1University of Technology, Iraq
2Department of Computer Engineering, University of Basra, Iraq

Correspondence should be addressed to Taqwa O. Fahad; moc.liamg@yedo.awqat

Received 25 May 2018; Revised 30 October 2018; Accepted 26 November 2018; Published 11 December 2018

Guest Editor: Jiefeng Liu

Copyright © 2018 Taqwa O. Fahad and Abduladhem A. Ali. This is an open access article distributed under the Creative Commons Attribution License, which permits unrestricted use, distribution, and reproduction in any medium, provided the original work is properly cited.

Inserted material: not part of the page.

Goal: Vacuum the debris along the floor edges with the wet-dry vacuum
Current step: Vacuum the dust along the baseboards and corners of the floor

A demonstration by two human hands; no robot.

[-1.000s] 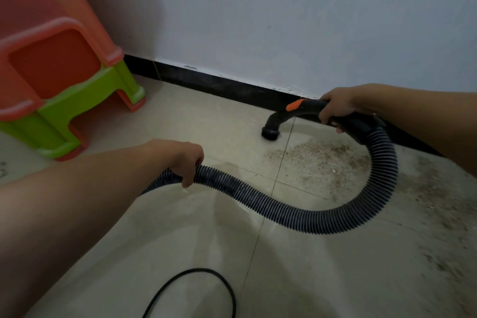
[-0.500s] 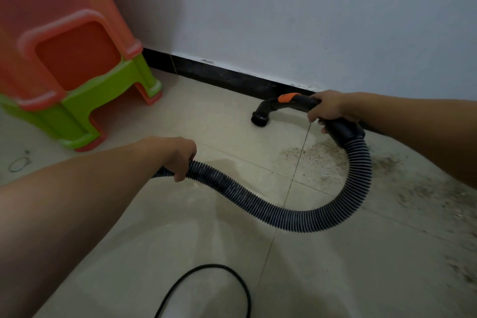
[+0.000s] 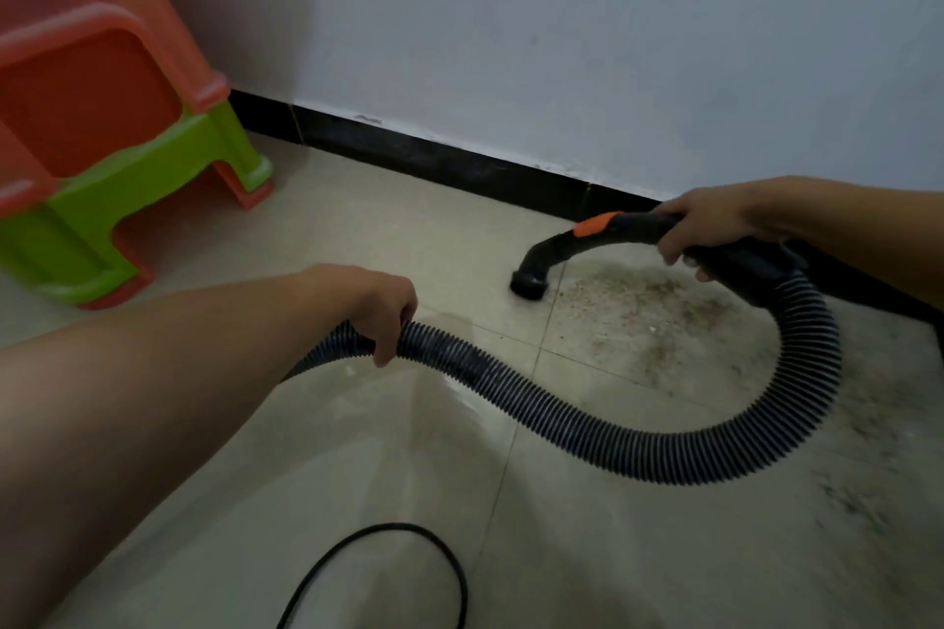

Vehicular ad hoc network (VANET) routing protocols have been attracting a considerable attention of both research and industrial communities, due to their significant role in intelligent transportation system applications. The present paper adopts an optimized integrated multicast, multicriteria, adaptive route lifetime as a routing protocol for VANETs. Whereby only an optimal subset of neighbor vehicles is chosen to relay route request (RREQ) messages based on distance, direction, speed, and future direction information in a combined sender-receiver manner. Among those selected optimal paths for route discovery, the best route with lowest cost will be chosen for forwarding data packets for a specified duration assigned depending on the obtained cost and number of intermediate vehicles of that route. Fuzzy controllers were employed to assess routes’ costs and their lifetimes. Furthermore, artificial bee colony (ABC) algorithm was used to concurrently optimize all used fuzzy systems and obtain the optimal highest rank of links’ cost values within which the neighbors could be selected as relay nodes in route discovery process. Simulation results prove that the proposed routing scheme significantly improves the network performance in both urban and highway scenarios, under different situations of vehicle density.